**WHAT YOU NEED TO DO:** What lines in the material hold the string "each"? Return every one of them.

**SOURCE MATERIAL:**

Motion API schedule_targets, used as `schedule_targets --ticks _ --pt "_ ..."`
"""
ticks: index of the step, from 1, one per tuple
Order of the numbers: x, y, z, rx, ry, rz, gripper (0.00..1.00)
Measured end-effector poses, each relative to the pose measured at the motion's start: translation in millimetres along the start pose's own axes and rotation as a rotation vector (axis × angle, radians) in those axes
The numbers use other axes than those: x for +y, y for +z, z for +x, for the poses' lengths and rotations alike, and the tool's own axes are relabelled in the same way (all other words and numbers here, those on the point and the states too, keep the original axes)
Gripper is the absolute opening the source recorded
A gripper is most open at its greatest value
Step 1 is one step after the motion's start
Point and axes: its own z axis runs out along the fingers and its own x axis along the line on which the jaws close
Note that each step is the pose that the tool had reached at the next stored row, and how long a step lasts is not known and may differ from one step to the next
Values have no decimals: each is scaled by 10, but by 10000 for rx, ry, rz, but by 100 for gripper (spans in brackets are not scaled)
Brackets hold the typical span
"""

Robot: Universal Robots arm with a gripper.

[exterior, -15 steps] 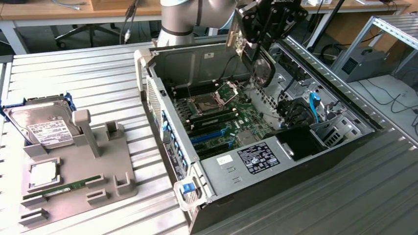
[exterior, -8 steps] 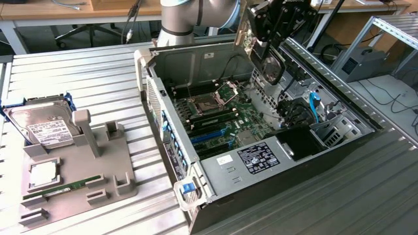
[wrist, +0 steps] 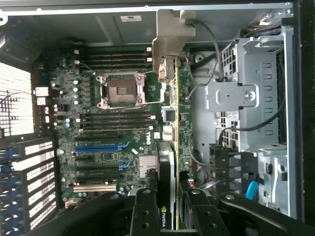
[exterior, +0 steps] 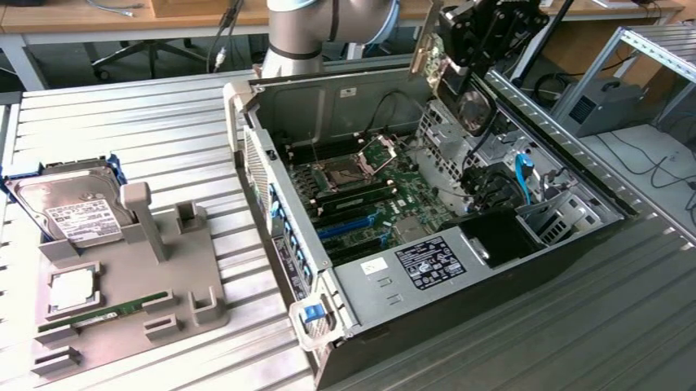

**EXERCISE RESPONSE:**
Measured end-effector poses, each relative to the pose measured at the motion's start: translation in millimetres along the start pose's own axes and rotation as a rotation vector (axis × angle, radians) in those axes
Note that each step is the pose that the tool had reached at the next stored row, and how long a step lasts is not known and may differ from one step to the next
Values have no decimals: each is scaled by 10, but by 10000 for rx, ry, rz, but by 100 for gripper (spans in brackets are not scaled)

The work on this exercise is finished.